Macron and Bayrou are meeting Thursday afternoon and will make a statement at 6 p.m.
“We are in such a risky situation and for this situation we need an exceptional answer,” Bayrou said Wednesday. “Maybe for me it’s a sacrifice, but sometimes you must make a gesture that reflects the gravity of the situation.”
The Socialist candidate Benoit Hamon issued a statement complaining that he had already taken the lead on the public ethics initiatives that Bayrou has agreed with Macron and questioning Macron’s commitment to the measures. He said Macron should publish names of his donors and name lobbyists that he’s met.
Le Pen Arrests
Recent polls have all shown National Front leader Marine Le Pen leading the first round on April 23 with about 26 percent with little separating Macron and Republican candidate Francois Fillon in the race for second. A Harris poll released Thursday put Fillon at 21 percent and Macron at 20 percent, while OpinionWay gave Macron a one point advantage. BVA had Macron on 21 percent and Fillon at 19 percent.
With Bayrou’s endorsement, “Macron can embody the return of morality to political life, which is an important issue for many voters,” Bruno Cautres, a political scientist at Sciences Po institute, said on LCI television .
Hamon’s ability to garner endorsements is in sharp contrast to the left, where Hamon and far-left candidate Jean-Luc Melenchon have failed to mount a joint bid.
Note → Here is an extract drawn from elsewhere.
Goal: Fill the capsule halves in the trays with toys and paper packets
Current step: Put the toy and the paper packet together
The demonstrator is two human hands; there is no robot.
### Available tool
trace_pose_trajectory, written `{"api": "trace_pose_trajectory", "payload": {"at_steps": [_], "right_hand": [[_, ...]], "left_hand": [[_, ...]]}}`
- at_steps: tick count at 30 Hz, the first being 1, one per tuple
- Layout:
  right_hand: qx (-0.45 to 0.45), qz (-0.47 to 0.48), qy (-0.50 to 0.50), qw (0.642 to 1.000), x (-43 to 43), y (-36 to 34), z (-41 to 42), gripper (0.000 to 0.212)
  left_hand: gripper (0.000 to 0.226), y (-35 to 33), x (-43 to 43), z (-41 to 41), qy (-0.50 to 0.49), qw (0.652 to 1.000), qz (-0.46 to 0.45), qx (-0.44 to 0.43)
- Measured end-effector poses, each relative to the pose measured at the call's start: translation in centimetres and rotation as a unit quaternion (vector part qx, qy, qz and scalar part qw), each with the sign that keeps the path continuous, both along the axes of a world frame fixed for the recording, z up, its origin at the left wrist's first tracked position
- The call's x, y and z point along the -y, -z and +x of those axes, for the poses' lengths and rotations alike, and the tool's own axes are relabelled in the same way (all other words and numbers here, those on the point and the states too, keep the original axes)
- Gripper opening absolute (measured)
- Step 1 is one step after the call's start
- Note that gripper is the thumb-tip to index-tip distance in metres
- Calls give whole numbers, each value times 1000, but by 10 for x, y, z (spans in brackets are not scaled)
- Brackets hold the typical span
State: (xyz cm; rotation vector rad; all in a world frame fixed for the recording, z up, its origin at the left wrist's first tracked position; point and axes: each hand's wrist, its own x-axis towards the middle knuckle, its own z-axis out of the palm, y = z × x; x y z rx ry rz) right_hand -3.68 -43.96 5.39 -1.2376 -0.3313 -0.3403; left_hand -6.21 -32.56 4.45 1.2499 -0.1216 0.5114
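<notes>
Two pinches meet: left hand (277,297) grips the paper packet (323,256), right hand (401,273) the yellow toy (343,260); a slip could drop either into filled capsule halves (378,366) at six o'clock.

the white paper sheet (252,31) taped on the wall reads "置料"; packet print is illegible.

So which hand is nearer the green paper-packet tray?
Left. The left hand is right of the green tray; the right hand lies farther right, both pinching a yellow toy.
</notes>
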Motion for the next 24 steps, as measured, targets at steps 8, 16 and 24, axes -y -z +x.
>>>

Today’s Harris Poll put Hamon at 14 percent and Melenchon at 13 percent, meaning that combined they’d be the largest single force.
The two did meet to discuss combining forces, but ended up trading barbs over the weekend. Melenchon published a tribune on his website Wednesday criticizing Hamon’s European policies, saying his proposals for greater integration just recycle old ideas without ending the independence of the European Central Bank. Melenchon’s program calls for France leaving European Union treaties that he says impose austerity measures.
“We can never say never for the Left, but there is a huge amount of bad blood on both sides, and if Hamon gets too close to Melenchon he will lose support to Macron,” said Oxford’s Hazeerisingh.
Hamon has also failed to reach an agreement with ecologist candidate Yannick Jadot, who has about 2 percent support in the polls. Jadot has pushed for a faster phasing out of nuclear plants than Hamon is willing to commit to.